Friends now describe Constand as a free spirit who devotes her life to family, her French poodle, and her work treating cancer patients and others as a massage therapist.

Cosby doesn't plan to testify, but his deposition from a decade-old sexual battery lawsuit, unsealed by a judge in 2015 at the request of The Associated Press, showed the once-beloved comedian's dark side. Click here for exchanges between Cosby and Constand lawyer Dolores Troiani from 2005 and 2006, excerpted for brevity and to delete legal squabbling and repetition.

One of the spectators at the first day of Bill Cosby's sex assault trial is attorney Gloria Allred, who says she's hopeful "there will be justice in this case."

Allred represents a woman who worked for Cosby's agent at the William Morris agency. She will be the only other accuser allowed to testify for the prosecution.

Allred's client says she had known Cosby for six years when he invited her to lunch at his bungalow at the Bel Air Hotel in 1996 to discuss her career. She says he gave her wine and a pill and then sexually assaulted her.

"I'm not going to predict what the outcome is," Allred said. "We'll see what the evidence is.

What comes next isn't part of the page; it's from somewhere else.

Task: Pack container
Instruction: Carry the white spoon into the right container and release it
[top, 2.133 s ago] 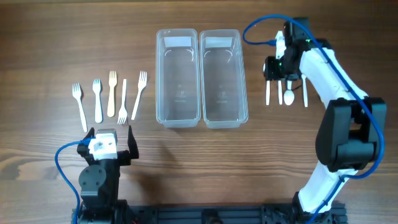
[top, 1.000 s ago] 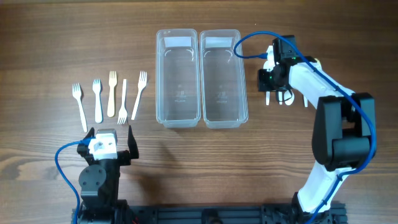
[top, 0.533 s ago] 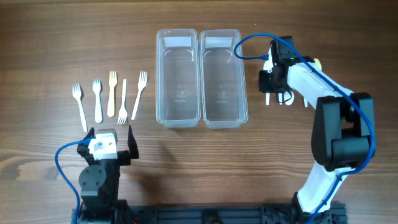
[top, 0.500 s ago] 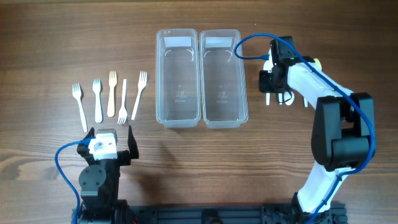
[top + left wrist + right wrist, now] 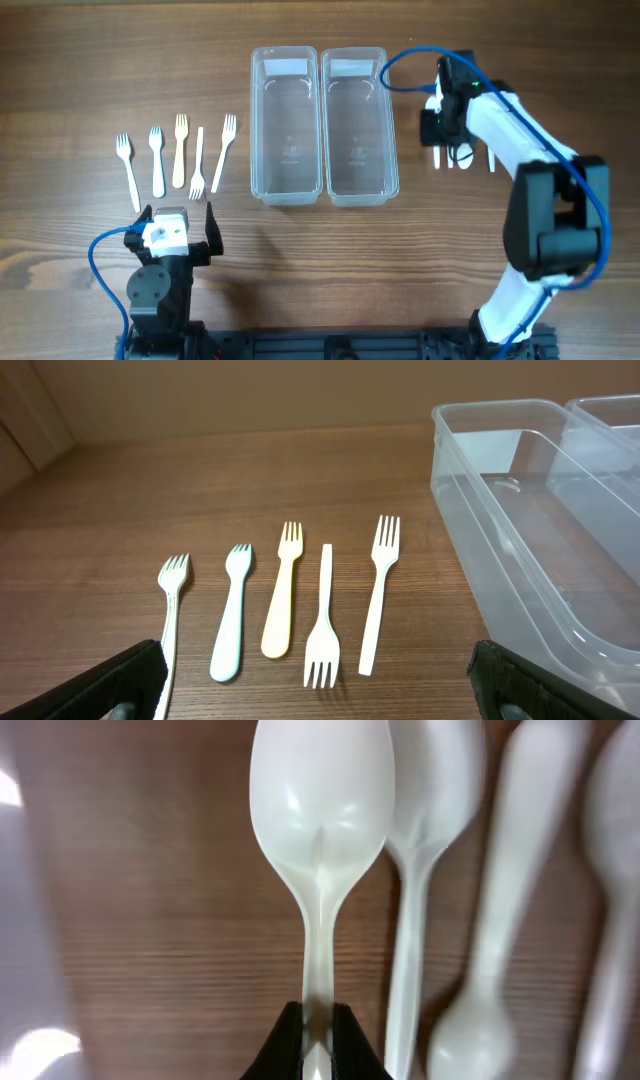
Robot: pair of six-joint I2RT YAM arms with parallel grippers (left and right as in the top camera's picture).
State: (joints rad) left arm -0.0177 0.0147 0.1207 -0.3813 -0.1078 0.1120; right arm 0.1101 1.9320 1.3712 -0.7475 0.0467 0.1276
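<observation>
The white spoon [image 5: 320,800] is what I am working. It is pinched low on its handle between the tips of my right hand [image 5: 310,1035], bowl pointing away from the wrist camera, just to the right of the right container [image 5: 358,130]. It looks sharper than the other spoons [image 5: 425,840] beside it, so I judge it is coming up off the table [image 5: 100,60], though I cannot tell for certain. The neighbouring spoon lies very close alongside, so I want a straight vertical lift before any sideways travel, or I may drag it along. The grip sits far from the bowl, so I expect the spoon to droop or swing. I would move slowly, carry it over the container rim with the bowl clear of the wall, line the handle with the long axis and lower it before releasing. The left container [image 5: 285,130] is empty too. Five forks [image 5: 180,150] wait on the far side, with my left hand [image 5: 180,222] parked below them, fingers spread and holding nothing.
</observation>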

But this case is not going to be decided on optics, it's going to be decided on the evidence, and finally, it's Mr. Cosby who's going to have to face that evidence and confront the accusers who are against him."

Cosby's lawyers have questioned why the woman went to the bungalow.

One expert Keeley talked to said there’s little chance of a hung jury. That’s because sequestered juries stifle dissention because those jury members want to get home.

The Montgomery County trial judge hopes to keep the media from dominating the case the way it did O.J. Simpson's 1995 murder trial.

Cameras are banned in Pennsylvania courtrooms. The jury, brought in from Pittsburgh, will be sequestered for the estimated two-week trial.

The judge hopes to control the media frenzy at the Norristown courthouse.